Of course it’s not sinful to own a house, be employed and enjoy marriage and fatherhood. However, if men are driven by a purpose that is no greater than achieving these goals, that’s a problem.
Over coffee recently, a man reflected to me his conviction that men are in great need of a self-sacrificing, God-glorifying, life-shaping purpose – a mission to give their lives to. Surely too many men (myself included) have as C.S. Lewis put it, become “far too easily pleased” with the things of this world?
“If we consider the unblushing promises of reward and the staggering nature of the rewards promised in the Gospels, it would seem that Our Lord finds our desires not too strong, but too weak. We are half-hearted creatures, fooling about with drink and sex and ambition when infinite joy is offered us, like an ignorant child who wants to go on making mud pies in a slum because he cannot imagine what is meant by the offer of a holiday at the sea. We are far too easily pleased.”
Men are fooling about with homes and holidays, careers and cars, exercise and entertainment – forgetting that God has called us to so much more. Men need to be given a God-exalting, all-consuming vision for their lives that puts in their place the lesser aspirations that the world dangles before us.
Finally, research continues to reveal the dire state of male relationships. Research by Beyond Blue discovered that 25 per cent of 30 to 65-year-old men had no-one outside their immediate family they felt they could rely on. Even where men have friends to spend time with, a recent study by McCrindle observed that:
“whilst nearly all men (97%) agree making time for their mates is essential, the majority (85%) of Aussie males are struggling to find enough time for much needed ‘man time’ with their friends.”
The risks are more significant than we might first think. An article earlier this month in the Boston Globe was headlined “The biggest threat facing middle-age men isn’t smoking or obesity. It’s loneliness.” The author explained the consequences of isolation:
“Loneliness has been linked to an increased risk of cardiovascular disease and stroke and the progression of Alzheimer’s. One study found that it can be as much of a long-term risk factor as smoking.”
In fact, isolation and loneliness increase the risk of premature death by 26 to 32 percent. The author went on to reflect on his own life:
“I’m very happy in my life. If I need someone to confide in, I have my wife. All the pieces are here, except one — the guys. I’d like to think they’re also missing me and are just locked into this same prison of commitments. But I don’t want to wait until we’re all retired and can reconnect on a golf course. It feels silly to wait that long, and thanks to this stupid story, I know it’s quite dangerous.”
But vital as these friendships are, as the McCrindle study observed, time together keeps falling down the list of priorities:
“Career driven, family focused and health conscious Aussie men are crowding their lives with commitments.
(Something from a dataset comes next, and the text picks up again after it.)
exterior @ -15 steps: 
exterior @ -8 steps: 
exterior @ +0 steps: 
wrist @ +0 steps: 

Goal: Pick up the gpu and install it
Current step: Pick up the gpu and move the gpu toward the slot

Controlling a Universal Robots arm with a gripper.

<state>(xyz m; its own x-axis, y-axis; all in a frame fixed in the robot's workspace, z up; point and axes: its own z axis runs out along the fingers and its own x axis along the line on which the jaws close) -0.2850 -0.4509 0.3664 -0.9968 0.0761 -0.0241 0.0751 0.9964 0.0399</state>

As a result of these pressures and competing priorities, the time available for men to kick back and relax with their mates has begun to erode.”
And yet, when the time is made, men are greatly impacted.
This was clear in the Man Up documentary, where I was encouraged to see that four times a year, Gus and his friends head off to the country to spend time together for fun and “the serious stuff” – helping each other with the things that they’re struggling with.
And it’s been striking at BASECAMP, where one of the annual events takes place in the Blue Mountains, 90 minutes outside of Sydney. Many men travel from Sydney and have commented on how much they have grown as a result of this uninterrupted time with other men. Men need friends, and to make time to be with their friends.
Friendship. Purpose. Purity. Rest. Identity. These are five ways I believe that men need to be served today.
And the more I research and speak with men, the more I am convinced that serving men is of critical importance – not only for their physical and spiritual health, but also for wider good of their families, workplaces, churches and communities.